On The Body Politic
Guest Blog by Octavia Cade
I don’t write flash fiction. Not often, anyway. I’ve had over 50 stories published, and I think two of them have been flash. This is the second.
I find flash monstrously difficult. How can you crowbar so much into so few sentences? Stories are meant to be levers, strong enough to shift the world even if only by a little. The need for a shift seems increasingly apparent. Fascism, that spoilt-brat ideology of spite and desperation and cowardice, of plain, pitiful ignorance, is on the rise yet again, because apparently the fucking thing’s like a virus that just won’t bloody die.

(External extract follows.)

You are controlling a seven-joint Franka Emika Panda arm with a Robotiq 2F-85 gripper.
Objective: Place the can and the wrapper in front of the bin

Well, words are vaccine to that. Short words, even, which is fitting as fascism is so often associated with them. Short words spat out as slogans, scrawled over walls and posters and political broadcasts. Propaganda. Sound bites. All the shallow phrases.
No wonder I wanted to flip a mirror on it. Short for short, but substituting complex for simplistic, imagery for ill-will. And I thought, so much of what fascism is, is centred on the body. You can’t control anything if you can’t control that first. The body is reproduction. It’s identity. If you can strip those from it – or, if you can stamp the idea of reproduction and of identity so very deeply into flesh that it can’t be removed, or transformed – then you’ve got a start on fascism.
That, I think, is what you’ve got to look out for. That’s the key to recognising the thing as it once again drags itself out of the pit of the pathetic, and pretending – always pretending – to be something that it’s not. The attempt to reach out and control the body. The burning desire to control it, actually, the complete rejection of the fact that the body is for more than order and (selective) vivisection.
So that’s what my story is. It’s a small story. It’s mostly vicious. It’s a story about flesh and recognition and absence, and what happens when what you recognise starts to affect what you are.
Octavia Cade is a New Zealand writer. Her stories have appeared in Clarkesworld, Asimov's, Shimmer, and a number of other places. A climate fiction novel, The Stone Wētā, was recently released by a NZ publisher. She attended Clarion West 2016, and is the 2020 writer-in-residence at Massey University.